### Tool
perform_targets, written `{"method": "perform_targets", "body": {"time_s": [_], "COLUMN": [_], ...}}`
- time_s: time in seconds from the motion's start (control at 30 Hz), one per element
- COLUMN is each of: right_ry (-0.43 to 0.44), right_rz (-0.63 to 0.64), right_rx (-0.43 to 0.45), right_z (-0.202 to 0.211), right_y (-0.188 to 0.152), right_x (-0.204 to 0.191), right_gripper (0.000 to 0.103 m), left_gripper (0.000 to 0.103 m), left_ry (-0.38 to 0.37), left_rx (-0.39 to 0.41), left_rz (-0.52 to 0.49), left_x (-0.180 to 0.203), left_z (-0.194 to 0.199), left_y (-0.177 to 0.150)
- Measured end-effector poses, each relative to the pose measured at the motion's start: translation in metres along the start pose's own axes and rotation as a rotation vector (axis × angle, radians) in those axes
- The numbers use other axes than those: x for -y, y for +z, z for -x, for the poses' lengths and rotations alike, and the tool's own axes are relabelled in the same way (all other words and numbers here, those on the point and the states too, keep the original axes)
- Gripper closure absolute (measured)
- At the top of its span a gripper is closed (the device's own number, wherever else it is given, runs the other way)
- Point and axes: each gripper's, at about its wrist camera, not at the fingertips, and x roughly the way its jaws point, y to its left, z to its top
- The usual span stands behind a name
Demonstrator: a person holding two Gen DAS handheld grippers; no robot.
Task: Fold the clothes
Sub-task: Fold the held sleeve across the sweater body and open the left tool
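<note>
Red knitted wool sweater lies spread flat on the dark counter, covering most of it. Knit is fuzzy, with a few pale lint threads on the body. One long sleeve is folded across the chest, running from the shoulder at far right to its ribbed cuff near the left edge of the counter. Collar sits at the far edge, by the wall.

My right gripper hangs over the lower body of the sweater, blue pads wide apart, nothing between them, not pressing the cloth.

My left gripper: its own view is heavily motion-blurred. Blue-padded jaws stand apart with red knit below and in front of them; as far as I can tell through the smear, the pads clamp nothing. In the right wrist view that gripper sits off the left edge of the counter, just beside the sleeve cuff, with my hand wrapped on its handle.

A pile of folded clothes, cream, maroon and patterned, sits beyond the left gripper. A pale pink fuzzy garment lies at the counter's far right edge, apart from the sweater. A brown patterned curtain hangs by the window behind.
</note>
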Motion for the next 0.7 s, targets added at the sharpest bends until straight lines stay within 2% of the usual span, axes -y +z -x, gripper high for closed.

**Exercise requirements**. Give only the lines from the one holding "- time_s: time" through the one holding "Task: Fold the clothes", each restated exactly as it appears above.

**Task answer**.
- time_s: time in seconds from the motion's start (control at 30 Hz), one per element
- COLUMN is each of: right_ry (-0.43 to 0.44), right_rz (-0.63 to 0.64), right_rx (-0.43 to 0.45), right_z (-0.202 to 0.211), right_y (-0.188 to 0.152), right_x (-0.204 to 0.191), right_gripper (0.000 to 0.103 m), left_gripper (0.000 to 0.103 m), left_ry (-0.38 to 0.37), left_rx (-0.39 to 0.41), left_rz (-0.52 to 0.49), left_x (-0.180 to 0.203), left_z (-0.194 to 0.199), left_y (-0.177 to 0.150)
- Measured end-effector poses, each relative to the pose measured at the motion's start: translation in metres along the start pose's own axes and rotation as a rotation vector (axis × angle, radians) in those axes
- The numbers use other axes than those: x for -y, y for +z, z for -x, for the poses' lengths and rotations alike, and the tool's own axes are relabelled in the same way (all other words and numbers here, those on the point and the states too, keep the original axes)
- Gripper closure absolute (measured)
- At the top of its span a gripper is closed (the device's own number, wherever else it is given, runs the other way)
- Point and axes: each gripper's, at about its wrist camera, not at the fingertips, and x roughly the way its jaws point, y to its left, z to its top
- The usual span stands behind a name
Demonstrator: a person holding two Gen DAS handheld grippers; no robot.
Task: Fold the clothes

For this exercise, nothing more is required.